Saved entries:
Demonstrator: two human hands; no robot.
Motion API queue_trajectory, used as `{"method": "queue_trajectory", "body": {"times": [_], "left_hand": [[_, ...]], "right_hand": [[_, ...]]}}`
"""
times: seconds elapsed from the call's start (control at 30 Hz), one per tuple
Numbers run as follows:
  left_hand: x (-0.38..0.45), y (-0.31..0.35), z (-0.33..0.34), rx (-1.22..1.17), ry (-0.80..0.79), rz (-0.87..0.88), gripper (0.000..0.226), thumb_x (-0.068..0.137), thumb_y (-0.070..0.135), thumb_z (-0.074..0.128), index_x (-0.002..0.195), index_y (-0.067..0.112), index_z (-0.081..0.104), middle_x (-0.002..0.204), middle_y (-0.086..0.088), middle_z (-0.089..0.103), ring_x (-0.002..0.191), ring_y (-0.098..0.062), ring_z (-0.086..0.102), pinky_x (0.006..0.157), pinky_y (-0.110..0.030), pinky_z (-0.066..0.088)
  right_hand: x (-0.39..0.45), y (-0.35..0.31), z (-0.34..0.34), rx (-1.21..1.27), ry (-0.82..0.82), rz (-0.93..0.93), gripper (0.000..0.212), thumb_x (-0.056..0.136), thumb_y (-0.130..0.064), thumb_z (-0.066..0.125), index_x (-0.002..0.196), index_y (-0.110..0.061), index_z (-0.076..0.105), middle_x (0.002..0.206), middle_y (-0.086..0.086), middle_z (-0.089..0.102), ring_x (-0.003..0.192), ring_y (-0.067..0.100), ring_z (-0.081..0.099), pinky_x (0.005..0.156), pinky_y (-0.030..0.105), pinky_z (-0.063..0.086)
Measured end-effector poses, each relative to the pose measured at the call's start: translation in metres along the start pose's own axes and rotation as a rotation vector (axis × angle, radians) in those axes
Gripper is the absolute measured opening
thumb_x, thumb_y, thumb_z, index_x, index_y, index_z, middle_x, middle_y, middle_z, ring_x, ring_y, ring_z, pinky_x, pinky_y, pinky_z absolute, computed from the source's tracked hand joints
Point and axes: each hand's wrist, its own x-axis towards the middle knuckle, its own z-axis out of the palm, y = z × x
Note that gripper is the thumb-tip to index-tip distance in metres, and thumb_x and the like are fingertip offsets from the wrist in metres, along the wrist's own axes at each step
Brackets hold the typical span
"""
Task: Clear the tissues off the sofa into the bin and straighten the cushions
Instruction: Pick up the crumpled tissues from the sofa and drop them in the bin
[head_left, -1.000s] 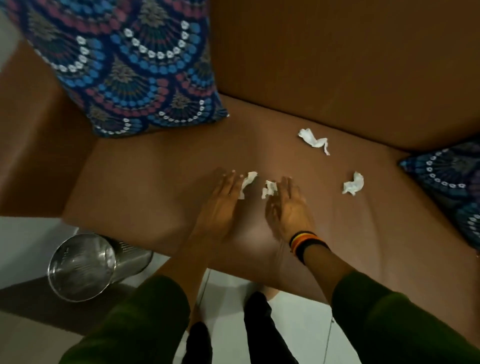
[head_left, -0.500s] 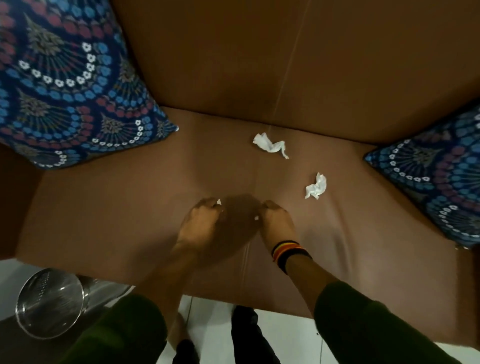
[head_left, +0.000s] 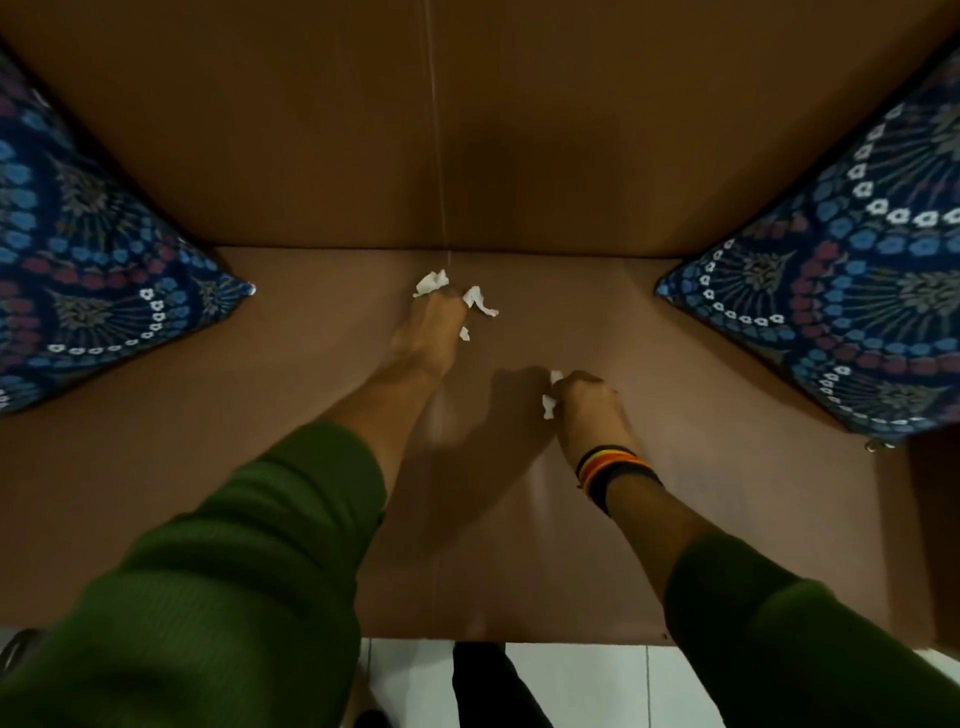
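My left hand (head_left: 431, 332) reaches far back on the brown sofa seat (head_left: 260, 467), its fingers closed on crumpled white tissues (head_left: 431, 283); more tissue (head_left: 480, 301) sticks out at its right side. Nearer and to the right, my right hand (head_left: 587, 405) is a fist on the seat with white tissue (head_left: 550, 395) showing at its left edge. A blue patterned cushion (head_left: 88, 280) leans in the left corner, and a matching cushion (head_left: 841, 291) leans in the right corner.
The sofa backrest (head_left: 467, 130) rises right behind the left hand. White floor tiles (head_left: 571, 680) and my dark trouser legs show below the seat's front edge. A sliver of the metal bin (head_left: 15, 649) is at the bottom left edge.
Both hands closed on the two near tissues, then moved on: the left reached back to the far tissue, the right went to the one on the right. The view shifted right; the bin slid almost out of frame.
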Motion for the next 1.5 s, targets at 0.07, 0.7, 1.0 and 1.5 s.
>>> {"method": "queue_trajectory", "body": {"times": [0.07, 0.7, 1.0, 1.5], "left_hand": [[-0.004, -0.004, -0.001, -0.121, 0.049, -0.068, 0.024, 0.101, 0.0, 0.052, 0.123, -0.002, 0.061, 0.125, -0.021, 0.064, 0.111, -0.035, 0.069, 0.089, -0.044, 0.057], [-0.336, -0.253, -0.031, -0.162, 0.158, -0.495, 0.025, 0.081, 0.008, 0.073, 0.098, 0.025, 0.081, 0.113, 0.002, 0.07, 0.104, -0.017, 0.068, 0.08, -0.02, 0.049], [-0.483, -0.407, 0.023, -0.462, 0.322, -0.815, 0.035, 0.097, -0.001, 0.053, 0.12, 0.011, 0.076, 0.129, -0.013, 0.07, 0.115, -0.031, 0.068, 0.103, -0.042, 0.054], [-0.507, -0.538, 0.116, -0.667, 0.286, -0.935, 0.045, 0.105, 0.018, 0.049, 0.15, 0.024, 0.047, 0.14, -0.015, 0.062, 0.127, -0.035, 0.062, 0.107, -0.052, 0.053]], "right_hand": [[-0.015, -0.006, 0.004, 0.043, -0.034, 0.029, 0.024, 0.099, -0.019, 0.055, 0.107, -0.003, 0.07, 0.111, 0.01, 0.071, 0.109, 0.03, 0.068, 0.095, 0.03, 0.052], [-0.139, -0.276, 0.101, 0.167, -0.186, -0.31, 0.015, 0.088, -0.011, 0.065, 0.082, -0.014, 0.078, 0.087, 0.008, 0.075, 0.081, 0.025, 0.069, 0.076, 0.032, 0.055], [-0.22, -0.429, 0.263, 0.28, -0.35, -0.303, 0.026, 0.09, -0.003, 0.06, 0.1, -0.017, 0.08, 0.104, 0.01, 0.078, 0.091, 0.028, 0.075, 0.092, 0.039, 0.06], [-0.232, -0.536, 0.43, 0.014, -0.612, -0.348, 0.057, 0.096, -0.005, 0.052, 0.15, -0.02, 0.043, 0.146, 0.017, 0.053, 0.133, 0.038, 0.052, 0.111, 0.047, 0.046]]}}
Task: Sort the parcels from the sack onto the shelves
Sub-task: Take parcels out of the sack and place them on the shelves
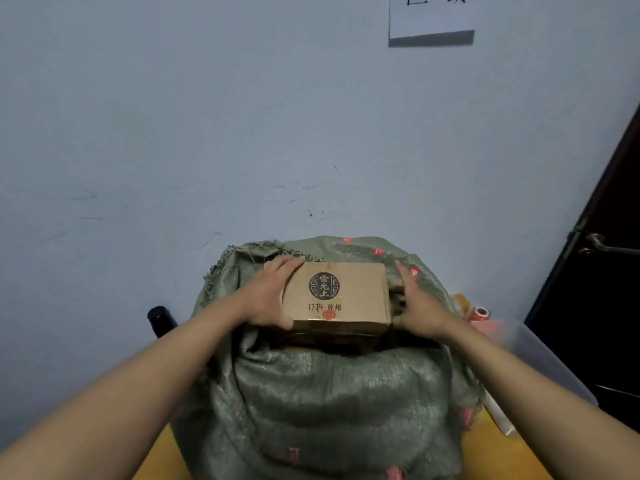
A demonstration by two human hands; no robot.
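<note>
Your left hand (268,296) and right hand (420,311) clasp the ends of a printed cardboard box (334,296), fingers curled round it, at the green woven sack's (311,393) mouth. Rumpled sack cloth rings it; a black bottle (160,320) stands left, a clear plastic bin (540,362) right, on the yellow surface (502,455).

We face a pale, scuffed blue-grey wall (173,133) bearing a white paper sign (431,15), with a dark door (599,271) at right and a yellowish tabletop (491,455) below.
</note>
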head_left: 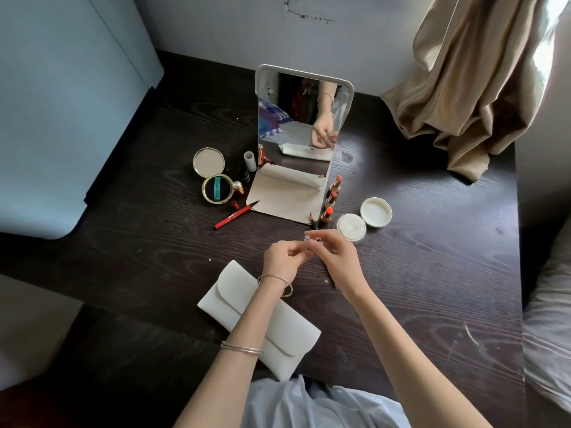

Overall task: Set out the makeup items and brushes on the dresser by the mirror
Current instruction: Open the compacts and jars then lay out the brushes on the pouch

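Note:
My left hand (pixel 285 256) and my right hand (pixel 335 251) meet over the dark dresser (pixel 432 273), both pinching a small clear, shiny item (pixel 309 235); what it is I cannot tell. A thin dark stick (pixel 331 278) pokes out below my right hand. Behind them stands the white mirror (pixel 301 125) on its stand. Left of it lie an open gold compact (pixel 213 177), a white tube (pixel 250 161) and a red liner pen (pixel 236 215). Right of it stand three open lipsticks (pixel 332 197), a dark pencil (pixel 313 220), a powder jar (pixel 351 227) and its lid (pixel 375 211).
A white flap pouch (pixel 272 329) lies under my left forearm near the front edge. A beige curtain (pixel 469 81) hangs over the back right corner. A pale blue cabinet (pixel 61 103) borders the left side; bedding (pixel 550 335) lies at the right.

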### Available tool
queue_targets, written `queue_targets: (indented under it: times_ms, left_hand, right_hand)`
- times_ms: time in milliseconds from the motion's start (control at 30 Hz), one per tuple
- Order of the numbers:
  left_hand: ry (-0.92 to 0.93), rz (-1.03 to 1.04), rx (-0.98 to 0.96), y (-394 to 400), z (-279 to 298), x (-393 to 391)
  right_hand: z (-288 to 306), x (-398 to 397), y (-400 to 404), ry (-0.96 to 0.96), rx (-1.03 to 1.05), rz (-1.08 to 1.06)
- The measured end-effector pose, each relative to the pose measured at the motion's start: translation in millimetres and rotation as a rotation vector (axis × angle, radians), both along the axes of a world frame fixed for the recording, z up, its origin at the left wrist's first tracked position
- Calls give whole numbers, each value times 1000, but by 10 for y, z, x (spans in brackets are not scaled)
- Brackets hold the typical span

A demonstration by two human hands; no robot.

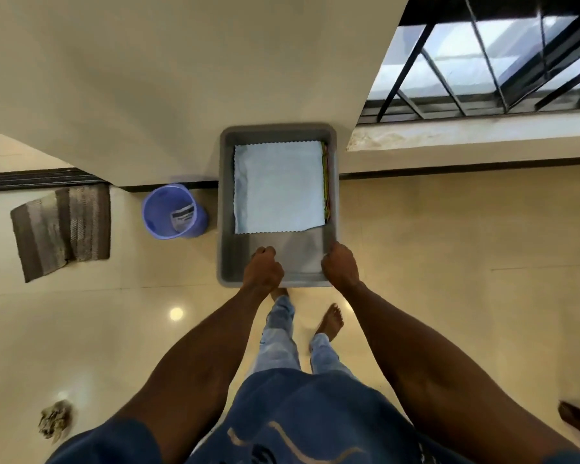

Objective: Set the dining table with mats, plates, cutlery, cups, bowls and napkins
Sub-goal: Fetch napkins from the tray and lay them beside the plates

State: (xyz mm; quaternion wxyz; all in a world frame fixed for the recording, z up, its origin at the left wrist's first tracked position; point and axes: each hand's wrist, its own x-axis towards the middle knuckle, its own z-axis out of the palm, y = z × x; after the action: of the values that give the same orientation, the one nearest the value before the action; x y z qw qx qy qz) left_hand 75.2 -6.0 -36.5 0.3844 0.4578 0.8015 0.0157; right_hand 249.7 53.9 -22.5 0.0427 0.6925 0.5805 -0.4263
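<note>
Early days: I see supplies in transit, no dining table in view.
Both hands, left hand [263, 267] and right hand [340, 267], grip the grey tray's [226, 195] near rim; folded napkins [278, 187] lie inside, nothing laid yet.

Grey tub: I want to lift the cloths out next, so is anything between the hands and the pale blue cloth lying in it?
Nothing visible. Both the left hand and the right hand grip the grey tub's near rim; only bare tub floor separates them from the pale blue cloth, which lies uncovered on top.
</note>
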Motion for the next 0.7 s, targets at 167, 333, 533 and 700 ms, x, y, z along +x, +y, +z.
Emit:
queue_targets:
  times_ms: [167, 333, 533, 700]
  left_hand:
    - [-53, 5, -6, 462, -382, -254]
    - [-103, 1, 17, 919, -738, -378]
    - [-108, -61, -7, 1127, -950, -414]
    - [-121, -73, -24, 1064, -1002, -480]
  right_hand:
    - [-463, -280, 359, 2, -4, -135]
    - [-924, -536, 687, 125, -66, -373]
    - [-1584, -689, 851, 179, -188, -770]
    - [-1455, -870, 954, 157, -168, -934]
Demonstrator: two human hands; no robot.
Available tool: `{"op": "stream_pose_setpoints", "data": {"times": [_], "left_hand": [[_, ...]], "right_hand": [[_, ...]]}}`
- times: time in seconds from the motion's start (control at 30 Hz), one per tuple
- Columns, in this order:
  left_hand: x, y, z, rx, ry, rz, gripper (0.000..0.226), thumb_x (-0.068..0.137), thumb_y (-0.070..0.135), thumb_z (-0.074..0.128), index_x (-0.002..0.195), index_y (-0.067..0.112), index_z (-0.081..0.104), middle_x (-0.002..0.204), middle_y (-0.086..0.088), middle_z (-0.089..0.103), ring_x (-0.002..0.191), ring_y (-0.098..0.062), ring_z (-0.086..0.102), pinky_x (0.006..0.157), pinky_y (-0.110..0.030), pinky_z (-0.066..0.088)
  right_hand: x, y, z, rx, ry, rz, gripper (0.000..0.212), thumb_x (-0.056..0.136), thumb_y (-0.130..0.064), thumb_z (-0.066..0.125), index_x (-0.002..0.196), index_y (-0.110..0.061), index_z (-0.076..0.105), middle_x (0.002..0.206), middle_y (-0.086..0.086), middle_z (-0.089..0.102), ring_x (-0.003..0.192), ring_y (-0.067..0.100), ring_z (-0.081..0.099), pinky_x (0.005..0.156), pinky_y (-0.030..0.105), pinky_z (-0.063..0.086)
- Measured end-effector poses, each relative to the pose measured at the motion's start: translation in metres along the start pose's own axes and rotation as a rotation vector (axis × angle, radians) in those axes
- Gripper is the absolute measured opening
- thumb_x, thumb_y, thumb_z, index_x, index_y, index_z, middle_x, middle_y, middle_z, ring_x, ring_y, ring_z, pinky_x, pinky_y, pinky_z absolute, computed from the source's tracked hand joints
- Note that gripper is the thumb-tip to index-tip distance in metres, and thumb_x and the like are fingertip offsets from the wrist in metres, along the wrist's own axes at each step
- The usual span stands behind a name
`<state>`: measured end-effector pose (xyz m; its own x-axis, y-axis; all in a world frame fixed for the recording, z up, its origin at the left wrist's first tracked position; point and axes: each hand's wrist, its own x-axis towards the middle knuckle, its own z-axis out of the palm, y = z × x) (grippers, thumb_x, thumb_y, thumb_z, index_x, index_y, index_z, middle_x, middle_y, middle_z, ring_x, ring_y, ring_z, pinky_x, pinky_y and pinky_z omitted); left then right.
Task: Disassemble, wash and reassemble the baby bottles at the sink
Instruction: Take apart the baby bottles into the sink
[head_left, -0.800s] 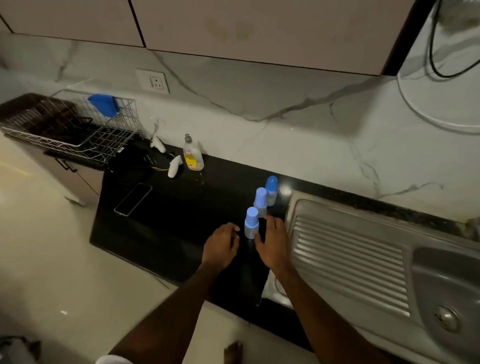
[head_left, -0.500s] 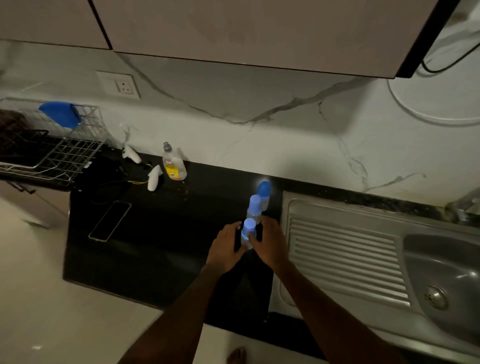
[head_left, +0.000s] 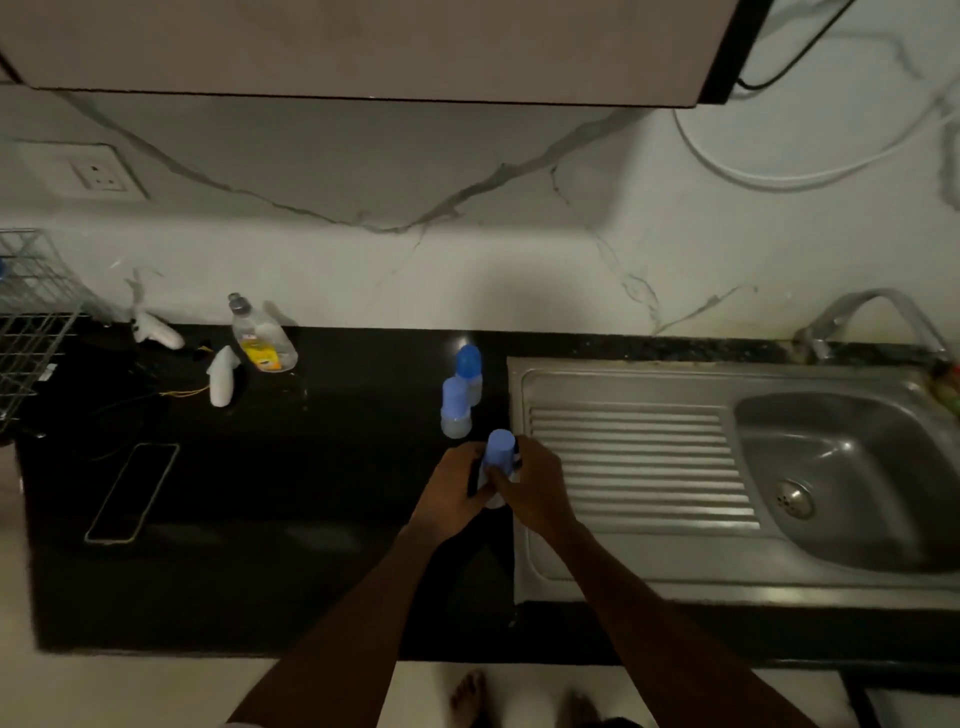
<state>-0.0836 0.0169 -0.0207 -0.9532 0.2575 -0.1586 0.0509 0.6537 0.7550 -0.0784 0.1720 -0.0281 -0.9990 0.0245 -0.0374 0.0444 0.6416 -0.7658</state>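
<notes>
Nearest baby bottle (head_left: 497, 462) with blue cap, upright at the black counter's (head_left: 291, 499) edge, gripped by left hand (head_left: 451, 493) and right hand (head_left: 535, 483), fingers curled round. 2 more bottles (head_left: 457, 405) at 11 o'clock. Sink (head_left: 852, 467) at 3 o'clock.

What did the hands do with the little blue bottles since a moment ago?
Both hands closed in on the nearest bottle. The left hand and right hand, which were only reaching beside it before, now grip it from both sides. The other two bottles stayed standing on the black counter, and the soap bottle did not move.
</notes>
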Motion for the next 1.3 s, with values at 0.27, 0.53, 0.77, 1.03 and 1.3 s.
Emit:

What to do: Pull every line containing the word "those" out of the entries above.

Answer area:
Measured end-effector poses, each relative to the pose measured at the call's start: translation in metres along the start pose's own axes and rotation as a rotation vector (axis × angle, radians) in those axes
- Measured end-effector poses, each relative to the pose measured at the motion's start: translation in metres along the start pose's own axes and rotation as a rotation vector (axis × angle, radians) in those axes

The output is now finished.